È stato un tuffo al cuore, un colpo di quelli che ti lasciano senza respiro e ti portano via con la mente che rincorre tutto e tutti. Un anno senza Gianni Savio, morto a soli 76 anni, dopo una lunga malattia che ce l’aveva fatto morire molto prima. Ricordo ancora il messaggino giunto sul mio cellulare da Annalisa e Nicoletta, le due figlie di Gianni. «Per tanti è stato il Principe, per noi è sempre stato “Pi”, la nostra roccia, il nostro punto di riferimento, il nostro esempio, il nostro riparo, il nostro maestro di vita, il nostro eroe, il nostro coraggio, il nostro entusiasmo, il nostro cuore, il nostro grande orgoglio», mi hanno scritto. E io mi sono sentito raggelare il sangue, anche se ero preparato, ma preparati non si è mai, non lo si può essere.
Benedetta è la memoria, che ci sorregge, che ci aiuta a non dimenticare, che ci aiuta a rendere questa assenza meno dolorosa, ma più piena. Come nei discorsi fatti in questo anno volato via. Quante volte ci siamo trovati a parlare di Gianni con gli amici che ne hanno apprezzato il suo modo di essere. Quante volte ci siamo persi nei pensieri nel ricordo di quel Signore che da signore si muoveva e parlava, con la classe che era educazione, mai supponenza, come ben sapeva Paola, sua moglie.
«Ci ha insegnato ad affrontare la vita con la stessa grinta e determinazione che ha sempre chiesto ai suoi corridori… beh, a noi non diceva di essere “cattive”, a loro sì, ma ha sempre parlato di cattiveria sportiva, quella che secondo lui serviva per aggredire le corse, per vincerle», mi scrissero un anno fa Annalisa e Nicoletta. A noi ha insegnato che anche i piazzamenti hanno un senso, se ottenuti con coraggio. A noi ha insegnato che si può essere squadra anche con un team piccino. A noi ha insegnato che si può sognare di vincere cose importanti e di tanto in tanto qualcosa di importante l’ha pure vinto, senza darsi però mai troppa importanza. «Caro Pier…», era il suo incipit ad ogni telefonata, che terminava con un «Ti ringrazio sempre per la tua disponibilità…», quando era lui il primo ad esserlo.

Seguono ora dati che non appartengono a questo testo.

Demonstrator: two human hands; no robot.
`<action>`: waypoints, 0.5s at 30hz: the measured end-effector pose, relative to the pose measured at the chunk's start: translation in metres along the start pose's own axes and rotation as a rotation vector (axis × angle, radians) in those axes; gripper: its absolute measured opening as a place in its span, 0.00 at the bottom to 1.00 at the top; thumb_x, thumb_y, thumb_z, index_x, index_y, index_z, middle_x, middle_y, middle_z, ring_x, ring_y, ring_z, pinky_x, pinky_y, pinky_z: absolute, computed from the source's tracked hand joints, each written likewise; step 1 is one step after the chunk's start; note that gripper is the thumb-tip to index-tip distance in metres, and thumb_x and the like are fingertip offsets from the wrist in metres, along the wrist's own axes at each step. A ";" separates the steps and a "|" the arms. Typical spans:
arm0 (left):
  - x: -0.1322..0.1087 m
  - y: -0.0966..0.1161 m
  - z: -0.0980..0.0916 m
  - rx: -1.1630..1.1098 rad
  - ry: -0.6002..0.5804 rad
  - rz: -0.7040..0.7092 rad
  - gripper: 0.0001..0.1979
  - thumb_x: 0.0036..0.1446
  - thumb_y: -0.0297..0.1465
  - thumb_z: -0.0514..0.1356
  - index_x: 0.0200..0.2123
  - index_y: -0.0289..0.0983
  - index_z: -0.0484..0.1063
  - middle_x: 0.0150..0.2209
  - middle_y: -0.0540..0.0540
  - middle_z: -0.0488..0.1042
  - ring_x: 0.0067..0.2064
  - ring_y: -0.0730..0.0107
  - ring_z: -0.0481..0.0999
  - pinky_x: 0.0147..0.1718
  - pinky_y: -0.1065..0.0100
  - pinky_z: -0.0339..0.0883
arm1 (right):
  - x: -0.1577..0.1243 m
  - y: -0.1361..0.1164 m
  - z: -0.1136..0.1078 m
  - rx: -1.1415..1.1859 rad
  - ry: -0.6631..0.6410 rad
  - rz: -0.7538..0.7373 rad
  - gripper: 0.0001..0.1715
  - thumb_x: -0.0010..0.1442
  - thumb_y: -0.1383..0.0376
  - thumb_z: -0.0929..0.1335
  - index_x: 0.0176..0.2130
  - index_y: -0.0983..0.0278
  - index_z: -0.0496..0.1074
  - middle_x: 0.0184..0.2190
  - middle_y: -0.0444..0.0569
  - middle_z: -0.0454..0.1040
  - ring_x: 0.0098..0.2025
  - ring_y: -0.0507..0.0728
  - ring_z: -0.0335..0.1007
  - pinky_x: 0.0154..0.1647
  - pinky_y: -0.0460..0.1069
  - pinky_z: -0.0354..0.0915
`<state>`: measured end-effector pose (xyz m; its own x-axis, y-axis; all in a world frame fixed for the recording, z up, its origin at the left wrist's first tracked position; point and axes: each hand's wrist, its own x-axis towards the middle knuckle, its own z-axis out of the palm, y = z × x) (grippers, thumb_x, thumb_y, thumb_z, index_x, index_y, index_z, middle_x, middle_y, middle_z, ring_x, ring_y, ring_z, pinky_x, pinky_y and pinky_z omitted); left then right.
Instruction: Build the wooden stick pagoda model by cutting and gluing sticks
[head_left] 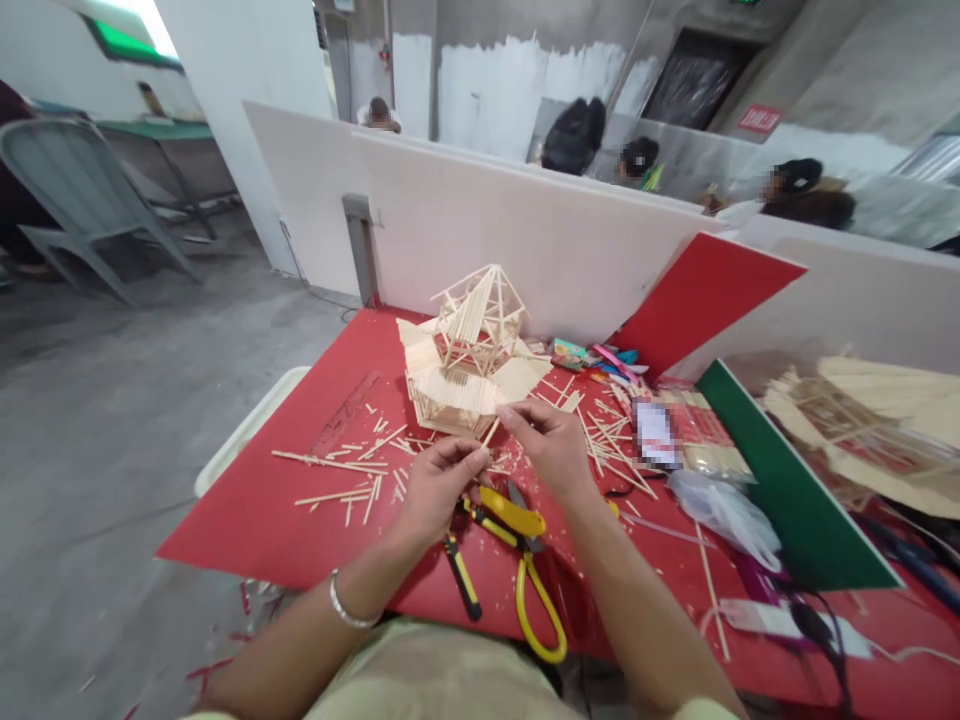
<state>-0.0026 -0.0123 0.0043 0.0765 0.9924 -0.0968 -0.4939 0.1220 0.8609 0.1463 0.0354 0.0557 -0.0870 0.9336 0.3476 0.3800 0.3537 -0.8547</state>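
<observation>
Between my two hands a short thin wooden stick point(491, 433) stands slanted. My left hand point(442, 485) pinches its lower end between thumb and fingers. At its upper end are the closed fingertips of my right hand point(551, 445), close to the model's edge. Just beyond sits a small pagoda-like model point(457, 385) built of wooden sticks, with flared lower roof panels and an open-framed, partly covered peak. Under my hands lie yellow-handled scissors point(540, 600) and black-and-yellow pliers point(463, 580), partly hidden by my left hand.
Loose sticks point(330, 460) and shavings litter the red tabletop point(247, 520). To the right are packs of sticks point(705, 430), a plastic bag point(727, 510), a green board point(795, 500) and another stick model point(847, 420). A white partition point(465, 220) closes off the back; people sit beyond it.
</observation>
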 end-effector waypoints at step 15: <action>0.056 0.047 0.027 0.039 -0.010 0.139 0.14 0.52 0.39 0.68 0.32 0.32 0.77 0.23 0.48 0.74 0.19 0.80 0.70 0.16 0.79 0.60 | 0.088 -0.031 -0.012 0.157 -0.039 -0.065 0.13 0.53 0.56 0.73 0.33 0.64 0.79 0.29 0.45 0.78 0.30 0.51 0.70 0.33 0.47 0.65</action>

Mi mancano le sue telefonate e i suoi resoconti dopo una tappa del Giro. Mi mancano i suoi commenti sullo stato attuale del ciclismo. Mi mancano i suoi cioccolatini di Croci, che rendevano tutto più dolce. Che faceva un sacco Natale, anche in quel 30 dicembre di un anno fa, prima di quel messaggino, carico d’amore e che parlava di un addio.